Not long before Chicago’s practice came to a close on Monday, Washington Redskins safety Brandon Meriweather -- fresh off serving a one-game suspension for vicious hits, including two against the Bears on Oct. 20 -- fired off an attack on Marshall’s personal life when asked to respond to comments made by the receiver in the aftermath of that game.

Marshall
Meriweather
“Guys like that, maybe he needs to get suspended or taken out of the game completely,” Marshall said of Meriweather, after the safety smashed him in the end zone during Washington’s 45-41 win against the Bears, which drew a 15-yard penalty and played a part in the suspension. Then, on Monday, Meriweather took the back-and-forth to another level.

“He feels like I need to be kicked out of the league. I feel like people who beat their girlfriends should be kicked out of the league, too," Meriweather said. "You tell me who you'd rather have? Someone who plays aggressive on the field or someone who beat up their girlfriend?"

In addition to taking aim at Marshall’s personal life, Meriweather openly discussed ending careers to avoid discipline from the league for helmet-to-helmet hits, which have gotten him fined on multiple occasions.

“I guess I just got to take people’s knees out,” Meriweather said. “That’s the only way. I would hate to end a guy’s career over a rule, but I guess it’s better other people than me getting suspended for longer. You just have to go low now, man. You've got to end people's careers. You got to tear people's ACLS and mess up people's knees. You can't hit them high anymore."

Obviously, Marshall’s past is significant here. But in this situation, Meriweather shouldn’t be attacking Marshall personally, because one thing (the illegal hits) has absolutely nothing to do with the other (the receiver’s past).

Marshall has been arrested multiple times for alleged domestic violence, and I certainly don’t condone a man putting his hands on a woman in that fashion. But in every instance, either no charges were filed, or they were subsequently dropped.

Back in 2012, a judge dismissed a civil suit filed by a former girlfriend accusing Marshall of abuse. Three years prior, a jury found Marshall not guilty of misdemeanor battery charges stemming from incidents involving that same woman.

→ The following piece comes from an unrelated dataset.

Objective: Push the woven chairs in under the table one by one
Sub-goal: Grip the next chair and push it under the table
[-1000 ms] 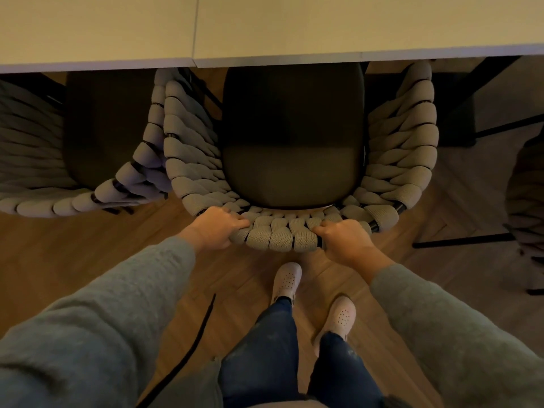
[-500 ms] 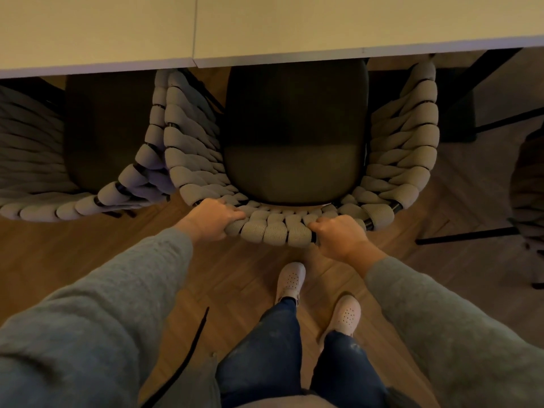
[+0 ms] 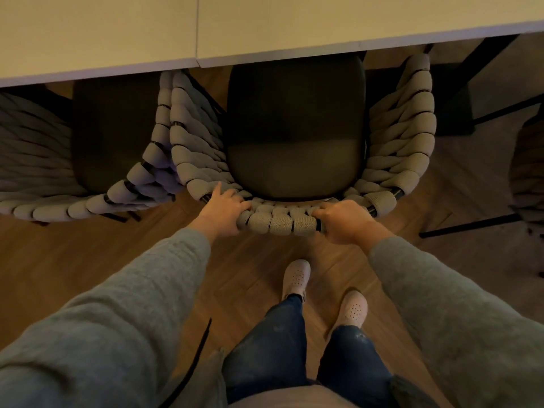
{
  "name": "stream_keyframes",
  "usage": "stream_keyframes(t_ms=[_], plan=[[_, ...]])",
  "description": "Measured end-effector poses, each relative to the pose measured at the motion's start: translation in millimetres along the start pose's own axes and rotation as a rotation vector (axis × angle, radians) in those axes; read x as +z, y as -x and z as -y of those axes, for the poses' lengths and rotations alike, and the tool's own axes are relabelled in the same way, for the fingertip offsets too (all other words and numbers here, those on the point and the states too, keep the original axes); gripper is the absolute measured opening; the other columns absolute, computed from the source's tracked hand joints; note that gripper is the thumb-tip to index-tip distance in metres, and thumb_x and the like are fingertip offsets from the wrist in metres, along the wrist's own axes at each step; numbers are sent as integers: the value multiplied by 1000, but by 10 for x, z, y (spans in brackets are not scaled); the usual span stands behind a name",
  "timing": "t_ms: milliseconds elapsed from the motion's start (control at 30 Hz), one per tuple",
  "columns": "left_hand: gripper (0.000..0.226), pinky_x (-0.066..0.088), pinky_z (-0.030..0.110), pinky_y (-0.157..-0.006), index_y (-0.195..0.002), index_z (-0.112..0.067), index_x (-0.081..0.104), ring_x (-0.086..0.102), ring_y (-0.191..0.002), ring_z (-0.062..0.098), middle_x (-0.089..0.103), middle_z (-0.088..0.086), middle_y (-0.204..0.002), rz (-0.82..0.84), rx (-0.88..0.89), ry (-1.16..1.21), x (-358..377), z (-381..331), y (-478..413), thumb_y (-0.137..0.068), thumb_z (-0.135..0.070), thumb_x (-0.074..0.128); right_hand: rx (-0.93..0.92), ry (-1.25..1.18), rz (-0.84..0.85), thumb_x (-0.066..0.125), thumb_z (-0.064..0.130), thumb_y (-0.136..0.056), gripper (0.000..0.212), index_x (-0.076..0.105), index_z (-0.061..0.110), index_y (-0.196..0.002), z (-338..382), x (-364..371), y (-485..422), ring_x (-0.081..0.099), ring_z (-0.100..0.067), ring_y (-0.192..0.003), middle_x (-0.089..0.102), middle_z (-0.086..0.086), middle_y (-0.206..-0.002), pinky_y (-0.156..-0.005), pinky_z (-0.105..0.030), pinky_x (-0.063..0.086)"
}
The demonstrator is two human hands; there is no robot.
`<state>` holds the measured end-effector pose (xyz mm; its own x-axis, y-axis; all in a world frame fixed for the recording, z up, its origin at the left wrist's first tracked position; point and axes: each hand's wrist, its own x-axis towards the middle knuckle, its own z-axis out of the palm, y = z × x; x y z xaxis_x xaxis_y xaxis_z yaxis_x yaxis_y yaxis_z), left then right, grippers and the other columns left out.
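Grip: left hand and right hand curled over back rim of middle chair, seat part-way under table edge; left chair likewise in; right chair seemingly outstanding.

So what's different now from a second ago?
The chair has slid a little further in under the table, so its back is closer to level with the neighbouring chair. The left hand has stretched one finger out along the weave, loosening its grip a bit. The right hand holds the chair back as before, and the shoes have hardly moved.
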<state>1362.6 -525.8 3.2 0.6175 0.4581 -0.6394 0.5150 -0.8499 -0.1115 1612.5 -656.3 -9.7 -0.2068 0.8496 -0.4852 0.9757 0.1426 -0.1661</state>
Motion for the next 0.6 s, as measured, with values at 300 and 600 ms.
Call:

On Monday, Marshall -- apparently informed of Meriweather’s remarks -- posted on Twitter:



But by saying nothing in response to someone openly discussing ending careers on one hand, while making personal attacks on the other, was the right thing to do. Besides, Marshall has more important things to worry about at this point like how to help the Bears find a way to beat the Green Bay Packers on Monday night without Jay Cutler under center.